Die flämische Regierung hat 5.574 Mal Unterstützungsgelder zurückgefordert, die zu Unrecht beantragt wurden.

Illustrationsbild: Barbara Gindl/AFP

Illustrationsbild: Barbara Gindl/AFP

Das schreibt die Zeitung „Het Laatste Nieuws“ unter Berufung auf Zahlen aus dem flämischen Wirtschaftsministerium. Die Behörde hatte mehr Inspektoren damit beauftragt, die Prämienvergabe zu überprüfen.

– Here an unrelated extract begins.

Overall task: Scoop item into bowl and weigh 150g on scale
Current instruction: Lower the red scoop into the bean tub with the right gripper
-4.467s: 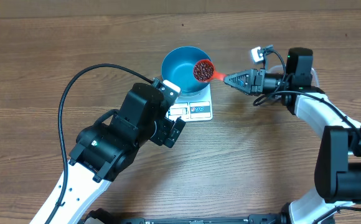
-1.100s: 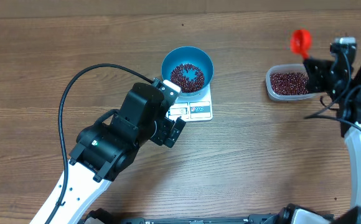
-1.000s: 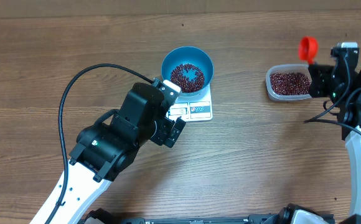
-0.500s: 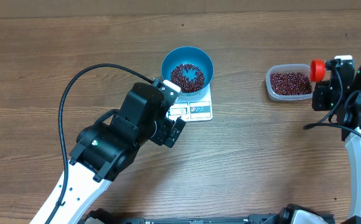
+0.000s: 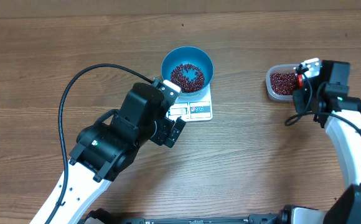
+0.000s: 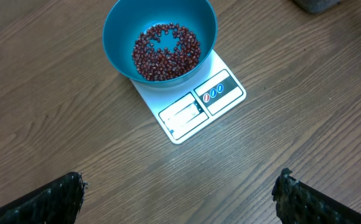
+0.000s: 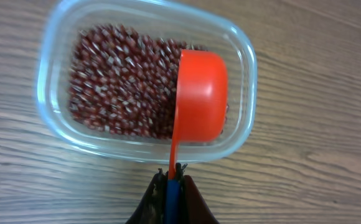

Unternehmen in Flandern konnten einen Zuschuss beantragen, wenn sie im ersten Corona-Lockdown schließen mussten oder einen Umsatzverlust von mindestens 60 Prozent erlitten hatten. Sie wurden mit 4.000 Euro unterstützt.

Nicht in allen Fällen seien die Voraussetzungen für die Gewährung der Hilfsgelder voll erfüllt, heißt es in der Zeitung. Insgesamt 43 Millionen Euro würden deshalb zurückgefordert.

belga/jp

Ein Kommentar
  1. Andreas Engels

    Es gab in Flandern eine Pauschalbeihilfe von 4.000 für die ersten Wochen plus 160 Euro pro Tag für die restlichen Wochen der Zwangsschließung. Also 8.000 (5-Tage-Woche) bis 9.600 Euro (7-Tage-Woche)

    Die Kutscher in Brügge sollten anfangs Prämie auch zurückzahlen.